No Blessing Required
It was (and still is) an open-source SDK that Korg provides. Anyone can use it and make a compatible app. I made mine on a whim when I heard about this SDK, thinking I already had everything I needed with my audio editor. After releasing it, I did receive contact from people at Korg, including the device’s lead engineer, to thank me for helping to open things up to Android and other platforms. I do think there are more compatible apps now though, just not listed on their website.
Your last update to Caustic (to my knowledge) was the inclusion of the SawSynth. For dorks like myself, please tell us there’s more on the horizon with Caustic… Is there any planned update scheduled?
I know this is going to make a lot of people angry: There is an update coming up, but apart from a few bug fixes and performance enhancements, it won’t change much.
Google is forcing everyone to update their native apps to 64bit in August or get pulled from the Play store. We’ve had plenty of heads up, I’ve just been putting it off, hoping I could bundle it with bigger changes, but it looks like I’ve run out of time and need to update now.
I guess the main thing people ask for is to remove limits on the number of machines and effects, so that will probably be the main focus of the next proper update.
What other apps out there which I may have knowledge about have you been a part of?
I’ve never worked on any other mobile apps apart from my own stuff. I ported and tweaked a little falling sand game as a nostalgic tribute to the original and as a programming exercise in optimization.
Before All This
I was at BioWare and worked on Mass Effect 1. A lot of people have either played or heard about that one. Different deal though, we were ~250 people on that project so I played a very small part.
When people tell you that they are users of Caustic, or that it has had a significant impact upon their growth as an artist do you take sort of a Bob Moog outlook on it? As in, I just want to hand you the hammer, you build the house? Or, what sort of emotion comes over you when presented with such flattery? Is it something that you ever anticipated fielding questions on during the initial build?
Well, to this day I’ve only ever met one person in real life who regularly uses Caustic so not much to go by (and certainly not in the same camp as Moog), but yes I get really excited when I see what talented people make with my little tool.
I’ve Had To Call Bullshit
And ask to see project files from a few people because I was completely blown away with what they were producing.

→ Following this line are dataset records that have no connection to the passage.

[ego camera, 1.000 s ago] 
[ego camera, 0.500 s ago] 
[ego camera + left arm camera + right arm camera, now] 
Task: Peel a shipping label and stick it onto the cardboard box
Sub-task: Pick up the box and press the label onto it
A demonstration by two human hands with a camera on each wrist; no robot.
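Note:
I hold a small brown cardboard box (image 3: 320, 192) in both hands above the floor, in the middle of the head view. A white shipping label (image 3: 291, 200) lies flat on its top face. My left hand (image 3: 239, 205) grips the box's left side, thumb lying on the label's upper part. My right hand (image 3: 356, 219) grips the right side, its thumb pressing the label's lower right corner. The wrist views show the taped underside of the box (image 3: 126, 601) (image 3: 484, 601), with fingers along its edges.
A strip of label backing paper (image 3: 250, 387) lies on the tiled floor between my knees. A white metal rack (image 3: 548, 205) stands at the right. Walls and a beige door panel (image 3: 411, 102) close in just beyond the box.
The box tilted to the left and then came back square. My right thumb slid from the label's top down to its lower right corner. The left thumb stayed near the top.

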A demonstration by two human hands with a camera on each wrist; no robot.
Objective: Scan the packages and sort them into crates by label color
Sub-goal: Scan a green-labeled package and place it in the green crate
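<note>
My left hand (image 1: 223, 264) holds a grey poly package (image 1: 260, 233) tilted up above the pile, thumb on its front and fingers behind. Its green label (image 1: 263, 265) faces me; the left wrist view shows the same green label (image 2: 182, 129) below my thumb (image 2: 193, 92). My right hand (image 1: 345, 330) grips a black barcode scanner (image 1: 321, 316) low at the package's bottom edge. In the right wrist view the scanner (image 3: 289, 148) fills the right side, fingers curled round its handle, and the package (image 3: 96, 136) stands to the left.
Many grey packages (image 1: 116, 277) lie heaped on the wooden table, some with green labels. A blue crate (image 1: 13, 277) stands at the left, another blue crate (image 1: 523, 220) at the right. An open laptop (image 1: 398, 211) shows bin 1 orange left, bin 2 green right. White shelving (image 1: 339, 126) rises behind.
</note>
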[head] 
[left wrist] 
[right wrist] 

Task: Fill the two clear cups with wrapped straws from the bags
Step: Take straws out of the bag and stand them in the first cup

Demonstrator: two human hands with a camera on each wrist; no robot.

Any words of wisdom for folks out there who have affinities towards both Music and Programming looking to expand their horizons?
It’s actually hard. There’s not much out there to get started. Lots on music and lots on programming but not both together. There is quite a lot of advanced discussion about audio programming but making that first leap isn’t easy.
I’d Say If You’re Going
To program audio, learn a low-level programming language and play around with the basic concepts of making sounds, filtering and effects, then experiment. Make an instrument you would want to use.
That concludes this interview with Rej, creator of the wonderful tool Caustic. I genuinely learned a lot from this chat. Things I would have never known had Rej not been kind enough to reply to my request for an interview. It’s very interesting to see your assumptions about things washed entirely away by going directly to the source. What a novel notion!
Please be sure to support Caustic by downloading it. In my opinion, it’s the best ten bucks you’ll ever toss at your phone. I’d like to thank Rej once more for taking time out to answer my questions and, as always, keep on rockin’ and rollin’!